I was wondering if I missed something here. There is already a get_unaligned() when reading the original value (original commit 292994b09fcfac64e14de3b20eab7821614e33dd), also shown in your above diff. It was reported by ASAN so I added it there; I think this should be enough. It will be stored in a new local unsigned char[8] which should be properly aligned.

glaubitz commented 5 years ago

It seems that the issue was fixed in a different way. The package now builds fine in Debian:

https://buildd.debian.org/status/logs.php?pkg=libplist&arch=sparc64

From the Debian changelog:

libplist (2.0.0-5) unstable; urgency=medium

  * QA upload.

  [ Yves-Alexis Perez ]
  * Add myself to Uploaders
  * Use Salsa git packaging repository under imobiledevice-team.
  * Remove useless X-Python-Version field from debian/control.
  * Add debian/gbp.conf.

  [ Boyuan Yang ]
  * Backport upstream bugfixes till 2018-09-04.
    + Drop no-unaligned-access.patch, fixes upstream in another way.

 -- Boyuan Yang <byang@debian.org>  Tue, 18 Sep 2018 15:17:32 -0400
nikias commented 5 years ago

Seems fixed according to previous comment. Closing.

Cogitri commented 5 years ago

Hello,

we hit about the same thing on Alpine, but on armv7. We're using the 2.0.0 release tarball for building, here's the log:

=========================================
   libplist 2.0.0: test/test-suite.log
=========================================

# TOTAL: 29
# PASS:  16
# SKIP:  0
# XFAIL: 0
# FAIL:  13
# XPASS: 0
# ERROR: 0

.. contents:: :depth: 2

FAIL: empty
===========

File ../test/data/1.plist is open
Bus error
FAIL empty.test (exit status: 135)

FAIL: small
===========

File ../test/data/2.plist is open
Bus error
FAIL small.test (exit status: 135)

FAIL: medium
============

File ../test/data/3.plist is open
Bus error
FAIL medium.test (exit status: 135)

FAIL: large
===========

File ../test/data/4.plist is open
Bus error
FAIL large.test (exit status: 135)

FAIL: huge
==========

File ../test/data/5.plist is open
Bus error
FAIL huge.test (exit status: 135)

FAIL: emptycmp
==============

File does not exists
FAIL emptycmp.test (exit status: 2)

FAIL: smallcmp
==============

File does not exists
FAIL smallcmp.test (exit status: 2)

FAIL: mediumcmp
===============

File does not exists
FAIL mediumcmp.test (exit status: 2)

FAIL: largecmp
==============

File does not exists
FAIL largecmp.test (exit status: 2)

FAIL: hugecmp
=============

File does not exists
FAIL hugecmp.test (exit status: 2)

FAIL: dates
===========

Bus error
FAIL dates.test (exit status: 135)

FAIL: timezone1
===============

Bus error
FAIL timezone1.test (exit status: 135)

FAIL: timezone2
===============

Bus error
FAIL timezone2.test (exit status: 135)

Sadly I can't provide you with a backtrace for that because I don't have a ARMv7 machine, this is from a CI run.
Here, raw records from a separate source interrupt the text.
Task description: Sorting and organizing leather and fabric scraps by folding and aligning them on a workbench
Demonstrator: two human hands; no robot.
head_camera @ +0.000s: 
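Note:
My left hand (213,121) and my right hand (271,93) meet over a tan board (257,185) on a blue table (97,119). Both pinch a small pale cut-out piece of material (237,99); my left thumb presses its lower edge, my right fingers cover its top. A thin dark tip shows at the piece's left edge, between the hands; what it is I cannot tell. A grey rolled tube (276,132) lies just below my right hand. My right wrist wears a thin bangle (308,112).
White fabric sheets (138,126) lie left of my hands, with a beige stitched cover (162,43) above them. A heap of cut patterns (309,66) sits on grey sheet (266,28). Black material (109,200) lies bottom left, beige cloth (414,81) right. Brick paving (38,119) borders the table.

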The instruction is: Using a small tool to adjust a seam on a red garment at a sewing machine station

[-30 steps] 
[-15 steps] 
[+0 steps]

glaubitz commented 5 years ago

@Cogitri Can you try whether a current git snapshot works for you? Debian is using git snapshots for both libplist and libimobiledevice.

Cogitri commented 5 years ago

Hm, maybe it's time to a new release of libplist then. I don't have a iDevice to test it, so I'd rather not do the validation work for this.

glaubitz commented 5 years ago

FWIW, gcc-9 has a new warning option called address-of-packed-member which will hopefully reduce the amount of code with broken alignment in the future.